PROBLEM TO WORK ON: Go through the listing below and write out exactly the lines from the one that mentions "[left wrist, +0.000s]" through the one that mentions "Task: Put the", minus the pictures.
── DATASET ENTRIES ──
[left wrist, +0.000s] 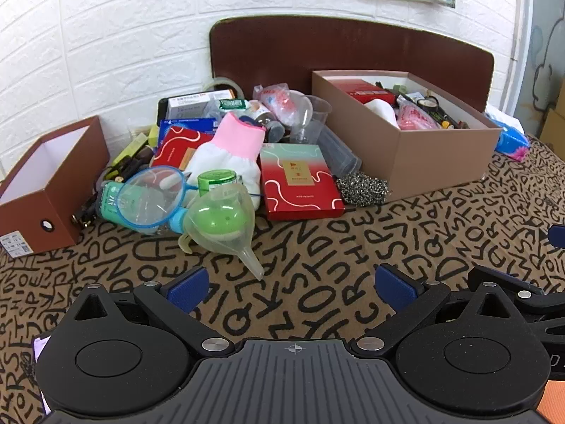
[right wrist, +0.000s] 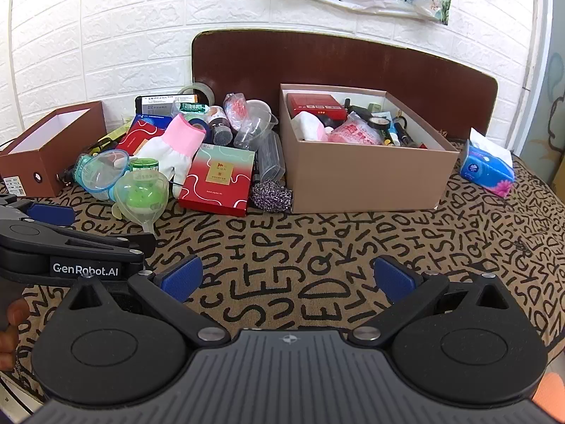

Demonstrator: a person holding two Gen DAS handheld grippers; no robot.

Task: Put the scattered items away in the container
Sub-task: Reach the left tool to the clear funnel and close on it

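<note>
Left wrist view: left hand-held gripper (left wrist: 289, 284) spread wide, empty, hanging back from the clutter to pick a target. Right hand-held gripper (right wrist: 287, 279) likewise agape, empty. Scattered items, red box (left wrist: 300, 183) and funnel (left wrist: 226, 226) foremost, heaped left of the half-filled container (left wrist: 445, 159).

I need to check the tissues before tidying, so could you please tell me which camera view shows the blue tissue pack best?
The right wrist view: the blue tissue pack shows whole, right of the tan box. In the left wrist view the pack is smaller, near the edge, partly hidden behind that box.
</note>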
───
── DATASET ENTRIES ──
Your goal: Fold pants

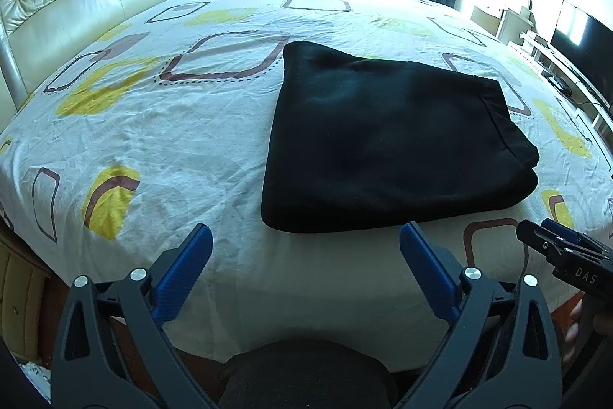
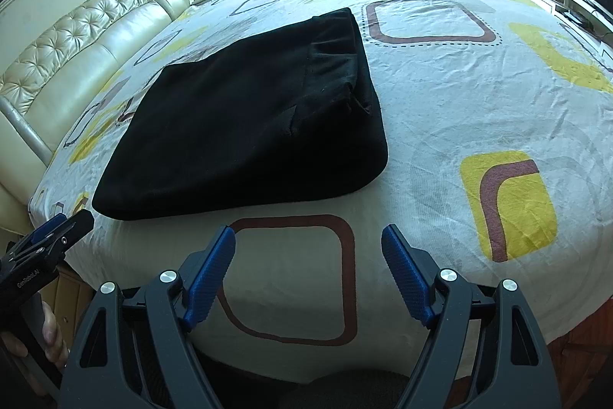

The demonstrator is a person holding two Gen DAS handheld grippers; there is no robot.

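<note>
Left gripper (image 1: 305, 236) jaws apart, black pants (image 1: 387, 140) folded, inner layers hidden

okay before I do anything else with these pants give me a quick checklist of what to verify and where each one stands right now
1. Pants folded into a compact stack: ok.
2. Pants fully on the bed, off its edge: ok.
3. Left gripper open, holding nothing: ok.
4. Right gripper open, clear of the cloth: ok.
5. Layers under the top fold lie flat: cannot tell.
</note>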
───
EXERCISE RESULT:
[left wrist, +0.000s] 
[right wrist, +0.000s] 

Demonstrator: a person holding two Gen DAS handheld grippers; no robot.

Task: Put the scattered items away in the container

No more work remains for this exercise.